Acabo de ler a biografia Marighella, o Guerrilheiro que Incendiou o Mundo,
de Mário Magalhães (Companhia das Letras, 2002, 732 pp.). Além de ser o melhor
relato da luta armada no Brasil no período do autoritarismo militar, apresenta
muita informação sobre a história do Partido Comunista Brasileiro (PCB) e da
política brasileira. Suscita muitas reflexões sociológicas sobre a luta
política revolucionária. Mais especificamente: de que meios sociais provêm os
militantes que pretendem dirigir o povo, o proletariado ou o campesinato na
luta contra os opressores capitalistas ou latifundiários? Na Europa civilizada,
a luta pelo socialismo estava ligada à classe operária, a classe guia.
Sindicatos de trabalhadores estavam controlados pelos social-democratas. Havia
uma liderança operária ao lado de intelectuais revolucionários, como o próprio
Marx.
Lenin, porém, nunca acreditou que os operários, "deixados a eles
próprios", iriam mais adiante do que uma consciência sindical. O
socialismo viria de fora do proletariado. Seria uma construção de intelectuais
revolucionários. As revoluções seriam obra das massas, mas dirigidas por uma
minoria de revolucionários profissionais. Na sua maioria eram de classe média.

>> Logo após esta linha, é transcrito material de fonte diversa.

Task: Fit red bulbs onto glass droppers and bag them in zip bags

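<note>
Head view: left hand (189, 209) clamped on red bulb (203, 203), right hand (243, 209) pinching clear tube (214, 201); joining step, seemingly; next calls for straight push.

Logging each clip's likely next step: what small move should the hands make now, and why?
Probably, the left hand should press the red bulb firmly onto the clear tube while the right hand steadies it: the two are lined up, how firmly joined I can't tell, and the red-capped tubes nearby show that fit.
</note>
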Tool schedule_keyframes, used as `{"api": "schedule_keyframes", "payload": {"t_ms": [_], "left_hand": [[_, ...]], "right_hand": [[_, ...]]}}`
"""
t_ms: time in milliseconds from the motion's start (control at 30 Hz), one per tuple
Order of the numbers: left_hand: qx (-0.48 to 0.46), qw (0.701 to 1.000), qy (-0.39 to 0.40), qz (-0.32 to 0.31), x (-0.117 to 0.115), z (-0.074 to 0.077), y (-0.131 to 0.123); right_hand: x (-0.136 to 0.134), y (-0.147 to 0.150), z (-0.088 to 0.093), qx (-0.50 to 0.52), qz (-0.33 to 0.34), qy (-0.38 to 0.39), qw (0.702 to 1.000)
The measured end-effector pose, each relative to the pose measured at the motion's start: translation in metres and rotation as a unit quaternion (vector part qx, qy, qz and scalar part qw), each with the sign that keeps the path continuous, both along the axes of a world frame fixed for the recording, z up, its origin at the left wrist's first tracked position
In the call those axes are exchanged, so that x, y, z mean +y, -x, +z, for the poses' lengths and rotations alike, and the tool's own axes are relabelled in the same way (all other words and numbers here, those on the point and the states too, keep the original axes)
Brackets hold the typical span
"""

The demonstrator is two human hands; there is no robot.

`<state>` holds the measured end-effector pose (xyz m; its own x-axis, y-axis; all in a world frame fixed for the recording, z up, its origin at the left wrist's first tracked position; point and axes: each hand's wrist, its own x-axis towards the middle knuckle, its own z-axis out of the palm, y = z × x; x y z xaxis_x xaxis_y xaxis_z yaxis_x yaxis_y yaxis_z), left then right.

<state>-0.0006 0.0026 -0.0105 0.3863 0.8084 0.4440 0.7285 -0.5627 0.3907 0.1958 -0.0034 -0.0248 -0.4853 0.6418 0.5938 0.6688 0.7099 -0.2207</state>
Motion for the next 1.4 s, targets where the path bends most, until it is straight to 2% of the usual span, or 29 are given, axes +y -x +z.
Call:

Havia também alguns aristocratas decadentes ou burgueses desajustados em sua
classe. E muitos judeus.
Os desenvolvimentos posteriores deram razão a Lenin, e não a Marx. Os
operários acomodaram-se à ordem capitalista afluente, suas lideranças sindicais
ascenderam no sistema político das democracias de massas. A partir da 1.ª
Guerra, mais e mais setores de classe média se radicalizaram. Distribuíram-se
entre o bolchevismo e o fascismo, ambos contra a ordem burguesa liberal.
A contestação ao mundo democrático capitalista ganhou dimensões mais nítidas
a partir da década de 1970. Em especial nas franjas ocidentais do capitalismo,
segmentos jovens de classe média intelectualizada lançaram-se à destruição da
ordem imperialista e de seus lacaios nacionais. Pouco a pouco, afastaram-se
inteiramente das massas. Passaram a confiar na força das armas. É verdade que
nem todas as organizações de esquerda - no Brasil, o partidão e seus desafetos
trotskistas - acreditaram na ilusão guevarista. Mas um número grande de jovens,
em geral neófitos na militância partidária, aderiu com entusiasmo à luta
armada. A cidade ou o campo poderiam ser o cenário principal.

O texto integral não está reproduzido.